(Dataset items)
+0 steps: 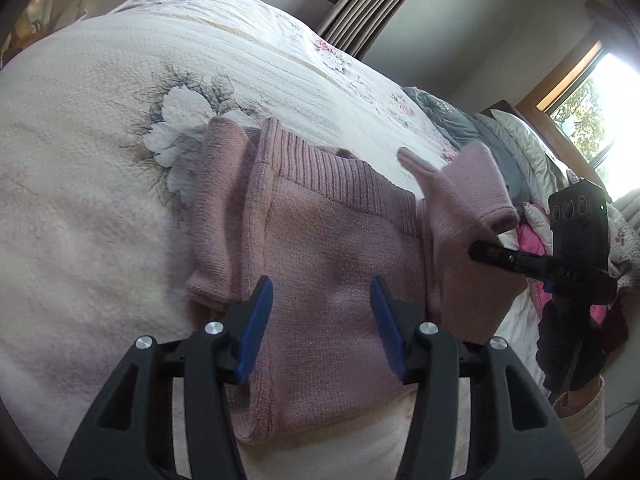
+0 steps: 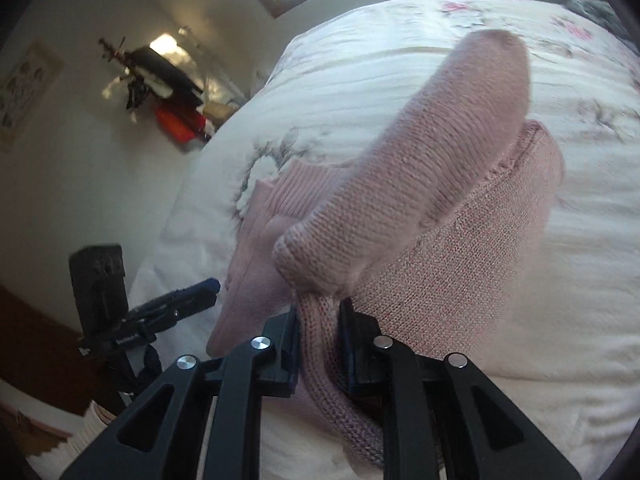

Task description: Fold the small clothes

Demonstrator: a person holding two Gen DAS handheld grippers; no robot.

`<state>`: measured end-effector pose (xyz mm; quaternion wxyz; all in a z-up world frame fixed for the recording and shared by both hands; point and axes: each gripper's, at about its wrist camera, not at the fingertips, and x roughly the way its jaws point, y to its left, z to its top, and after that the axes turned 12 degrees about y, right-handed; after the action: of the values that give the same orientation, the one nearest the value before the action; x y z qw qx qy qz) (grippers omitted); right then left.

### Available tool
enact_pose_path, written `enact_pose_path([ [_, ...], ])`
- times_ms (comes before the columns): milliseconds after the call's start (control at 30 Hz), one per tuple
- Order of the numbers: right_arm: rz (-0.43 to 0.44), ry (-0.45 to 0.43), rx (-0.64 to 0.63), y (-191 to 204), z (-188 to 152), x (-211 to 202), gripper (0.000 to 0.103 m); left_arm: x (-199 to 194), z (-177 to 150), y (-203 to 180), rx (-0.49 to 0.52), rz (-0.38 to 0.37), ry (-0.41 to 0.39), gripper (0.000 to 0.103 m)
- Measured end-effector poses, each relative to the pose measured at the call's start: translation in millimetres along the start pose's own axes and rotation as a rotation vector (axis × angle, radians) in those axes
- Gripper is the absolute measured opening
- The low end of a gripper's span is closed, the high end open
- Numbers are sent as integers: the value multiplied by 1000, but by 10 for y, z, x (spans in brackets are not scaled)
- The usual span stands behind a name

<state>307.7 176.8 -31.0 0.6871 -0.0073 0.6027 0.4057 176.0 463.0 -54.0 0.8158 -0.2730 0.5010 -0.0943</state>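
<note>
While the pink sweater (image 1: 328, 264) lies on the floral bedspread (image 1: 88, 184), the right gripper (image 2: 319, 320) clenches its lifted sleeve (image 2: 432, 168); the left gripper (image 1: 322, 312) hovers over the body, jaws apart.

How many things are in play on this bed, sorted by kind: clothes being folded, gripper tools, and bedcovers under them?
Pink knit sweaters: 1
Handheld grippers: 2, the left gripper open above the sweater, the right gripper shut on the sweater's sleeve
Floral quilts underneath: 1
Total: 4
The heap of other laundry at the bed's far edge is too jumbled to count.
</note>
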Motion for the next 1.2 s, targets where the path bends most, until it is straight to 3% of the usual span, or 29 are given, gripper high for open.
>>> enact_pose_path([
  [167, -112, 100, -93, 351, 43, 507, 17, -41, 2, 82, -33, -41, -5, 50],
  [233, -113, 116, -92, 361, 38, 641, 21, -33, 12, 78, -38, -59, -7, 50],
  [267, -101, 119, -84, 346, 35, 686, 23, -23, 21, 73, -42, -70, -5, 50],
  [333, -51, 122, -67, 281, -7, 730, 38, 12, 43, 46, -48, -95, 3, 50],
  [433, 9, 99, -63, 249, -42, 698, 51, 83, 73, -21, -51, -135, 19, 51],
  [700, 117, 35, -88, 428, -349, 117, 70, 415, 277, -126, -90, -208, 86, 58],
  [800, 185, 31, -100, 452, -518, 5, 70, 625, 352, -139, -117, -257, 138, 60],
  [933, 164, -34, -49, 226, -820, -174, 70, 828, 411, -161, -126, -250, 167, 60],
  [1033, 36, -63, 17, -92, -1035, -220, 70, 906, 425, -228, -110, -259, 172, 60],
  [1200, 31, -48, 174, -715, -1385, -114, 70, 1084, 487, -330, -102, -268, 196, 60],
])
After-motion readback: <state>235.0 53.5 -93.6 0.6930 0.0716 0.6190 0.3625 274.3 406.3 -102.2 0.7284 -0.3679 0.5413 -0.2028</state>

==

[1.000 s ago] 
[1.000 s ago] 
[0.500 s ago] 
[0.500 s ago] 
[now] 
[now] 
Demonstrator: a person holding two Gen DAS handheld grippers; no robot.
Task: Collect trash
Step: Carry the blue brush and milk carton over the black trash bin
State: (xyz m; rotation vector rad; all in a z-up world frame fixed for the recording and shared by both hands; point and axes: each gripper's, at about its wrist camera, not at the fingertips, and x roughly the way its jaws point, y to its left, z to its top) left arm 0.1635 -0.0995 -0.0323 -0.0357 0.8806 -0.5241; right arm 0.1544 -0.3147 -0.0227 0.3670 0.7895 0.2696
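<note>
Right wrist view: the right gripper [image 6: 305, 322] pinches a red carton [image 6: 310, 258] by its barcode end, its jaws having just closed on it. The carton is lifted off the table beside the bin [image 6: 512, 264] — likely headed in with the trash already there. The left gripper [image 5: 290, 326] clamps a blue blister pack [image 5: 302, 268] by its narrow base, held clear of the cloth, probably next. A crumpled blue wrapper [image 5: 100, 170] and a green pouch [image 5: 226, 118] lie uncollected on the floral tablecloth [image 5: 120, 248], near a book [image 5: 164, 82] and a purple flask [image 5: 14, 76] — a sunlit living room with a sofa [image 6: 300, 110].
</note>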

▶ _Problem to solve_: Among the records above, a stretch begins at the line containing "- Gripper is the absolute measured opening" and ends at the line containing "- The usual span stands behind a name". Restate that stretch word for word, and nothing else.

▶ _Answer for this exercise_:
- Gripper is the absolute measured opening
- The low end of a gripper's span is closed, the high end open
- Numbers are sent as integers: the value multiplied by 1000, but by 10 for y, z, x (spans in brackets are not scaled)
- The usual span stands behind a name

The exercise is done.